(Beginning of RECORDS PROVIDED)

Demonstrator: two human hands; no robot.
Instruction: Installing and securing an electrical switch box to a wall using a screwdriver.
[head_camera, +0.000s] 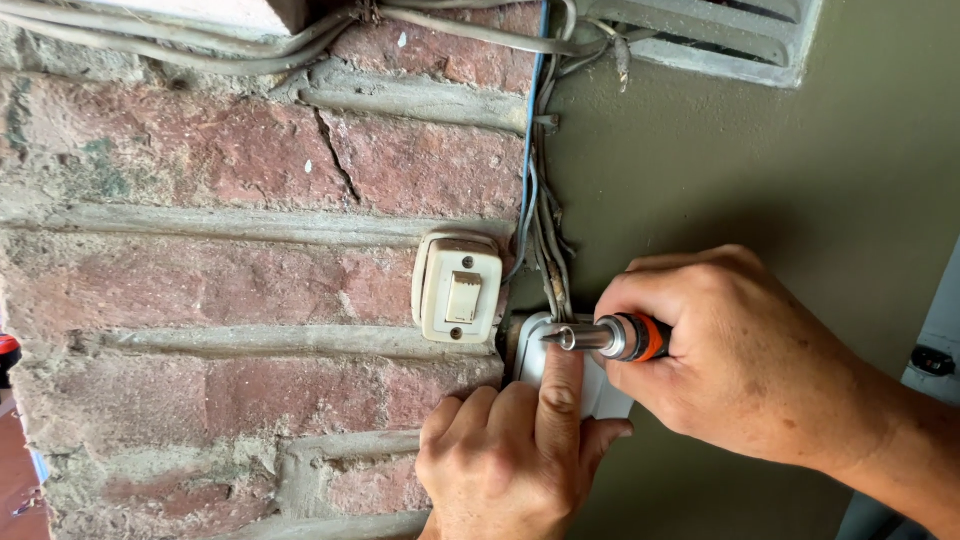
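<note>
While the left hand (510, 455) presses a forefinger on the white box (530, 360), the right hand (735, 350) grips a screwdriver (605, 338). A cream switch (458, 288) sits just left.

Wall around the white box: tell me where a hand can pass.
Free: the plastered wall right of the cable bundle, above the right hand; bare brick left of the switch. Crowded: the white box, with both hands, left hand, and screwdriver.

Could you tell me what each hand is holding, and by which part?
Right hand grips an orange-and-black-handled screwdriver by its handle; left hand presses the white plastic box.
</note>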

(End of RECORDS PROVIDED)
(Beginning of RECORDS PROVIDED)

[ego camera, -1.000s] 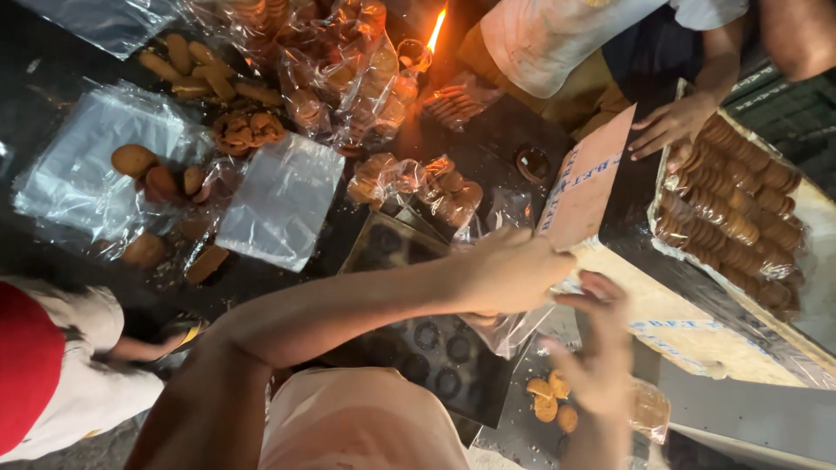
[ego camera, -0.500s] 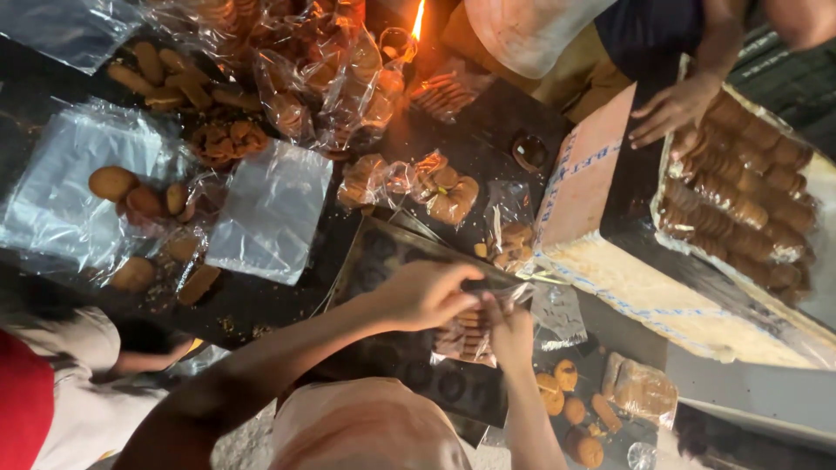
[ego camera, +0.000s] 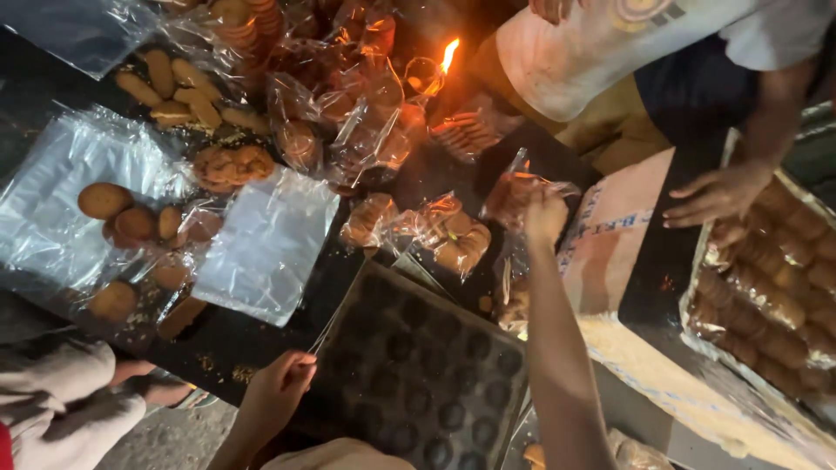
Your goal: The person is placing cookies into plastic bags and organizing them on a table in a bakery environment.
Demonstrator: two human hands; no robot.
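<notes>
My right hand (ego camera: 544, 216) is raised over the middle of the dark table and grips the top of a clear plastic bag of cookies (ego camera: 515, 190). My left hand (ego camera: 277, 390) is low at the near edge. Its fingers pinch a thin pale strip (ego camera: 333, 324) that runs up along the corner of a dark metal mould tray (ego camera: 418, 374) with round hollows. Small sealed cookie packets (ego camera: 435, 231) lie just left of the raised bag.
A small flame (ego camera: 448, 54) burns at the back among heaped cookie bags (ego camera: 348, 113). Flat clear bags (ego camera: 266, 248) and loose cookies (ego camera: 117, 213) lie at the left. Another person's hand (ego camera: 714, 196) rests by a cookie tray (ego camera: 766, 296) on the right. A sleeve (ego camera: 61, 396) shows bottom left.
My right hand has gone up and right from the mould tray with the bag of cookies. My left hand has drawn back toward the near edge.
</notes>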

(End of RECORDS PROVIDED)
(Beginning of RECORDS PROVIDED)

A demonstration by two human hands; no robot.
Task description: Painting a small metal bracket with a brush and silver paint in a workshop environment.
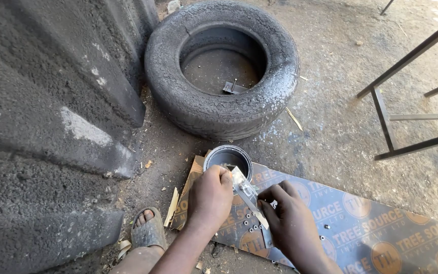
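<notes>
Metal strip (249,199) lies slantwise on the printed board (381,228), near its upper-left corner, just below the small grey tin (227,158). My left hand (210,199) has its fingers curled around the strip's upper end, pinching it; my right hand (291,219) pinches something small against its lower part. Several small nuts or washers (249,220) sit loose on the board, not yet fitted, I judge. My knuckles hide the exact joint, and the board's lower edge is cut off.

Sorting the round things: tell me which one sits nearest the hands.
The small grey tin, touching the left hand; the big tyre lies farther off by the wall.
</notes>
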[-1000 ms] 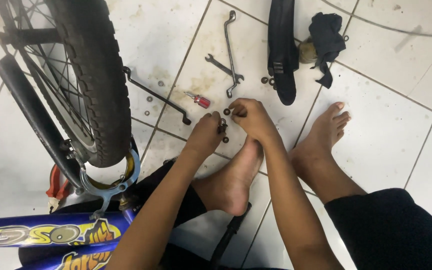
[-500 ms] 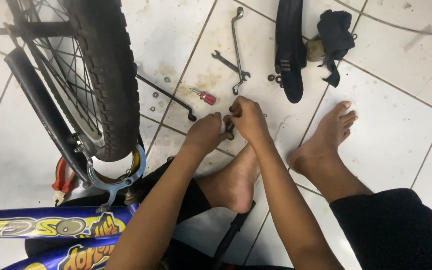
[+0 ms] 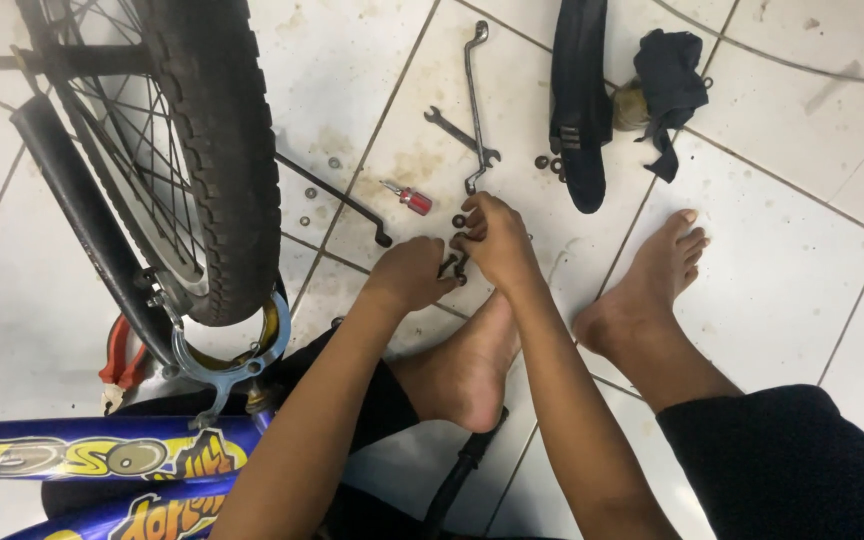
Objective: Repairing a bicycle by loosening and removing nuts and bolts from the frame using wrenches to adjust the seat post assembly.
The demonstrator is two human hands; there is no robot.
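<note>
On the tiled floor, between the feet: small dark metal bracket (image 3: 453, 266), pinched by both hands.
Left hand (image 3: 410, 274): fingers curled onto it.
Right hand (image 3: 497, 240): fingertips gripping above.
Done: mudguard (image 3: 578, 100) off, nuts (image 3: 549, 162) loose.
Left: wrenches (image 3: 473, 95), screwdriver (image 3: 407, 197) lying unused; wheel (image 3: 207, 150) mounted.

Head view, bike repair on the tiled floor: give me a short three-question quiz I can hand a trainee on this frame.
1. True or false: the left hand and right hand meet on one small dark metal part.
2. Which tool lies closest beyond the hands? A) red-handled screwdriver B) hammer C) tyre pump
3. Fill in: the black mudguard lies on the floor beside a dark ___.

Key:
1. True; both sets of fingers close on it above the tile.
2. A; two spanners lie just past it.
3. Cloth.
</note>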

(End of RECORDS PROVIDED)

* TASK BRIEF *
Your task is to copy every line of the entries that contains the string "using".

* ANSWER TO THE PROBLEM *
Instruction: Installing and securing an electrical switch box to a wall using a screwdriver.
Objective: Repairing a bicycle by loosening and removing nuts and bolts from the frame using wrenches to adjust the seat post assembly.

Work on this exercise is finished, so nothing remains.